Corn prices still hold potential to climb to all-time highs around $8 a bushel by August because of tight supplies, even with the prospect that a record harvest will help the U.S. rebuild historically-low inventories, according to Goldman Sachs Group.
The U.S. Department of Agriculture’s latest Supply and Demand report indicated that strain on corn supplies will ease after this fall’s harvest, said Damien Courvalin and Allison Nathan, who are analysts with the big Wall Street bank.
Still, projected inventory builds “remain modest,” the Goldman Sachs analysts said in their monthly agriculture market update released May 11. “This outlook leaves weather as the key driver for crop prices until this fall.”
Following the May 11 USDA report, the Goldman Sachs analysts lowered their projected three-month target for near-term corn futures to $8 a bushel from $8.60 previously, citing lower exports and a lack of “feed demand catalysts” over the next month.
“We continue to expect a tighter U.S. old-crop balance on higher corn feed demand, and in turn higher corn prices,” Courvalin and Nathan wrote. The analysts also lowered their soybean price forecast, though they expect hog and cattle futures to rise over the next three months.
If the Goldman Sachs forecasts are correct, livestock feeders and other major corn users will receive only temporary relief after prices dropped sharply from record highs in April. The USDA’s supply estimates, released May 11, triggered a sell-off in CME Group grain futures, sending corn prices to six-week lows.
At the close of trading May 12, corn futures for delivery this month rose 11 ¼ cents to $6.80 a bushel, while July futures rose 2 cents to $6.79 ¼. Corn futures touched an all-time high of $7.83 ¾ on April 11.
The USDA, in the May 11 report, projected the 2011 U.S. corn harvest at 13.51 billion bushels, which would be up 8.5 percent from 12.45 billion bushels in 2010 and top the current record of 13.09 billion bushels in 2009.
Additionally, the USDA hiked its estimate for U.S. corn stocks at the end of the 2010-11 marketing year Aug. 31 by 8.1 percent, to 730 million bushels, contrary to many analysts’ expectations for a decline.

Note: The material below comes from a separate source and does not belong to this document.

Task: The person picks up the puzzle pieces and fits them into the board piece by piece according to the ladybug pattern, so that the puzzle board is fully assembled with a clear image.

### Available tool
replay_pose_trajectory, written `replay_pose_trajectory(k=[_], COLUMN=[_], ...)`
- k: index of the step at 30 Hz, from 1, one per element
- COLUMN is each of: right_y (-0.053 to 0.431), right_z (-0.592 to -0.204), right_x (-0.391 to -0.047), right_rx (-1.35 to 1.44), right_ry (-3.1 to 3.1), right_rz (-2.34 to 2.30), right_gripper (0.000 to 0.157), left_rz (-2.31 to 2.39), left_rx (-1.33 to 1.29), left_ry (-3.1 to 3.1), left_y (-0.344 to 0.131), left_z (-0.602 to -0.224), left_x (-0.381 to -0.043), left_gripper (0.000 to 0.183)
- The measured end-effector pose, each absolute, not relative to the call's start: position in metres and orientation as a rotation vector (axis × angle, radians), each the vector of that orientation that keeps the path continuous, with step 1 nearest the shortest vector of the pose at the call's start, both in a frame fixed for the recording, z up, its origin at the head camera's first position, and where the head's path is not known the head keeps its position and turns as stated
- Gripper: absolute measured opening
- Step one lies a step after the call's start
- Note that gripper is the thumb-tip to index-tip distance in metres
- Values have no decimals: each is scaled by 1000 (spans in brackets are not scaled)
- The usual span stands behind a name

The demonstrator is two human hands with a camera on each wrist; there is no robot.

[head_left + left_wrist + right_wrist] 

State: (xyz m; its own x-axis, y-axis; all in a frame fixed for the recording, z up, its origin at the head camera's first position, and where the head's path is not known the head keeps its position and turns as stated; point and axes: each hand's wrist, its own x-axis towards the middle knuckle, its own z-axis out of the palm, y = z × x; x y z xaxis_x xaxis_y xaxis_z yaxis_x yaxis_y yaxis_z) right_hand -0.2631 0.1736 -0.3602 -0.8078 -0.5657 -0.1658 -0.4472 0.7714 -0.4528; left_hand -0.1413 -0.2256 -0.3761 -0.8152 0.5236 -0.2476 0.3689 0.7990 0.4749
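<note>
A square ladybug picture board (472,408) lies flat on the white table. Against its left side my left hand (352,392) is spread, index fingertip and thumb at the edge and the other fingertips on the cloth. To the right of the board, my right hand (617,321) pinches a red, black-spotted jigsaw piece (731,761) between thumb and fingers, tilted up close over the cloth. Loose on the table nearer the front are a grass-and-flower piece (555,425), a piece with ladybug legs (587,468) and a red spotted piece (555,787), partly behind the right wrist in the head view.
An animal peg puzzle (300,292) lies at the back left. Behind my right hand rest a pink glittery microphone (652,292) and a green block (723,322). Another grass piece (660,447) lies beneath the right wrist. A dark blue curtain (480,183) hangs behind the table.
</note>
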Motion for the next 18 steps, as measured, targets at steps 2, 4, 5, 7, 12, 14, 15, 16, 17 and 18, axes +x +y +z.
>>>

By the end of the 2011-12 marketing year, stockpiles are projected to rise 23 percent, to 900 million bushels, the USDA said.
But Goldman Sachs analysts were skeptical U.S. supplies will expand that much, in part because of the prospect that China’s corn imports next year will be greater than the 500,000 metric tons estimated by the USDA.
“We see an even tighter new-crop U.S. balance on our expectation for lower beginning stocks and higher exports” for corn, the analysts said. They reiterated previous forecasts for corn prices over the next six and 12 months, at $7.80 and $7, respectively.
New York-based Goldman Sachs is a large commodity trader and its price outlooks for oil, grains and other markets have drawn increasing attention in recent years. In some cases, Goldman Sachs’ forecasts have contributed to market moves, traders and analysts say.
“Goldman is a big name… and they have been leveraging their name into commodities in the last few years,” Jack Scoville, an analyst with Price Futures Group in Chicago, said in a May 12 e-mail. “The fact that Goldman is talking, combined with the customer base they have that can move markets, means that we have to pay attention to what they say,” Scoville said.
“I do not think nor have I seen anything that tells me that they have any better insight into what goes on here than anyone else,” Scoville added. “So it is the name and the type of client they have as much as anything that makes them worth noting.”
During the first quarter, Goldman Sachs generated revenue of $4.33 billion from its fixed-income, commodity and currency trading, down 28 percent from the same period a year earlier, the bank said in April. Commodity revenue was higher, the bank said, though it didn’t provide a specific figure.
Goldman Sachs also trimmed its projection for soybean futures for the next three months by $1, to $14 a bushel. Prices may rise to $14.75 over the next six months, they said.
Lean hog futures traded in Chicago are expected to reach 95 cents a pound over the next three months and $1.05 over the next six months, the analysts said. Goldman Sachs kept its cattle projections unchanged, reiterating expectations for prices to climb to $1.15 a pound over the next three months.
At the close of trading May 12, June lean hog futures rose 0.975 cent to 94.2 cents a pound. June live cattle futures rose 0.85 cent to $1.099 a pound. July soybeans rose 15 ¾ cents to $13.47 ½ a bushel.